## Task details
In the listing below, locate the line containing "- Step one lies" and the line containing "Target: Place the". Output both of them and every line between, exactly as written, and nothing more.

## Collected material
────────────────

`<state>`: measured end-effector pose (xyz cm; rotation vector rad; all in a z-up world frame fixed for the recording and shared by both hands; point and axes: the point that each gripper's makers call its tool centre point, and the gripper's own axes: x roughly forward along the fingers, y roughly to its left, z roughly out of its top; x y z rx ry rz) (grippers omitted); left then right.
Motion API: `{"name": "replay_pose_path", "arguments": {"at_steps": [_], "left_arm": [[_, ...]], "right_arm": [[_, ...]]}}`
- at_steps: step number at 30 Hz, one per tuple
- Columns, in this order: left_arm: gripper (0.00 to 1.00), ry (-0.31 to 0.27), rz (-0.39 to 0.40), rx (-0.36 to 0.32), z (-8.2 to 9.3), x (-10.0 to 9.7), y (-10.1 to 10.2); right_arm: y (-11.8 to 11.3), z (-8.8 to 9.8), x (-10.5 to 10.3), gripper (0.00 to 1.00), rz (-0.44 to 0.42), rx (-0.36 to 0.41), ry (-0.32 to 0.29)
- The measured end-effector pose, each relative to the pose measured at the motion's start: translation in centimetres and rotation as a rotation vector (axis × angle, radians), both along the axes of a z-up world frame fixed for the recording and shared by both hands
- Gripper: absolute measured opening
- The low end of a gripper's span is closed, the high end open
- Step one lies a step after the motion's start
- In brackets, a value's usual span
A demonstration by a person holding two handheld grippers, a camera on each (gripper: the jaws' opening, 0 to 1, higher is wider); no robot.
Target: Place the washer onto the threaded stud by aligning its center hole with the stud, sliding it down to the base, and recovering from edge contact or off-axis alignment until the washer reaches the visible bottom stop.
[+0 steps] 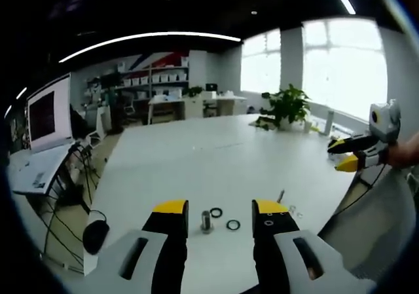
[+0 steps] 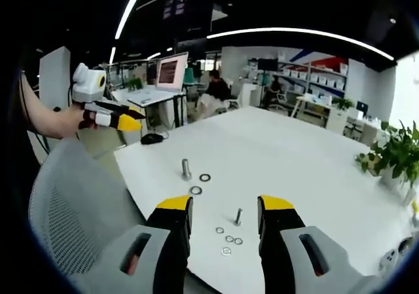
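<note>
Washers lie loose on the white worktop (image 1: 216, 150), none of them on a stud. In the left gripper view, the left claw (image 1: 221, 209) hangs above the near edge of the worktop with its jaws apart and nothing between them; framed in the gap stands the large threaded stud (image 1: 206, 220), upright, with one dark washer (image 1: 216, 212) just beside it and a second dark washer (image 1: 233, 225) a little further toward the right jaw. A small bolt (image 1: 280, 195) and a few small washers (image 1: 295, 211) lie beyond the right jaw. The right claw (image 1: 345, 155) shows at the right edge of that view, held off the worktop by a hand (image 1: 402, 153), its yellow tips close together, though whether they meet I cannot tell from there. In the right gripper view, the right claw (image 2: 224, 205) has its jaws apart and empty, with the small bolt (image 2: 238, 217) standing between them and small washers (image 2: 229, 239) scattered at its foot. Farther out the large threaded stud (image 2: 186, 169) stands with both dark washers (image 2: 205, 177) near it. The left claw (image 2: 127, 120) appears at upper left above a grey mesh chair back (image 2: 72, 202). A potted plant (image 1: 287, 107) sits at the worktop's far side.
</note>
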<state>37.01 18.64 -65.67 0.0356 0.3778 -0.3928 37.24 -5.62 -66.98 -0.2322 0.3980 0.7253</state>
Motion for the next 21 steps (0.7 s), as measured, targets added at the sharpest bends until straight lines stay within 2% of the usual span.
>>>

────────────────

## Exercise response
- Step one lies a step after the motion's start
- In brackets, a value's usual span
A demonstration by a person holding two handheld grippers, a camera on each (gripper: the jaws' opening, 0 to 1, higher is wider); no robot.
Target: Place the washer onto the threaded stud by aligning its center hole with the stud, sliding it down to the base, and recovering from edge contact or off-axis alignment until the washer reaches the visible bottom stop.

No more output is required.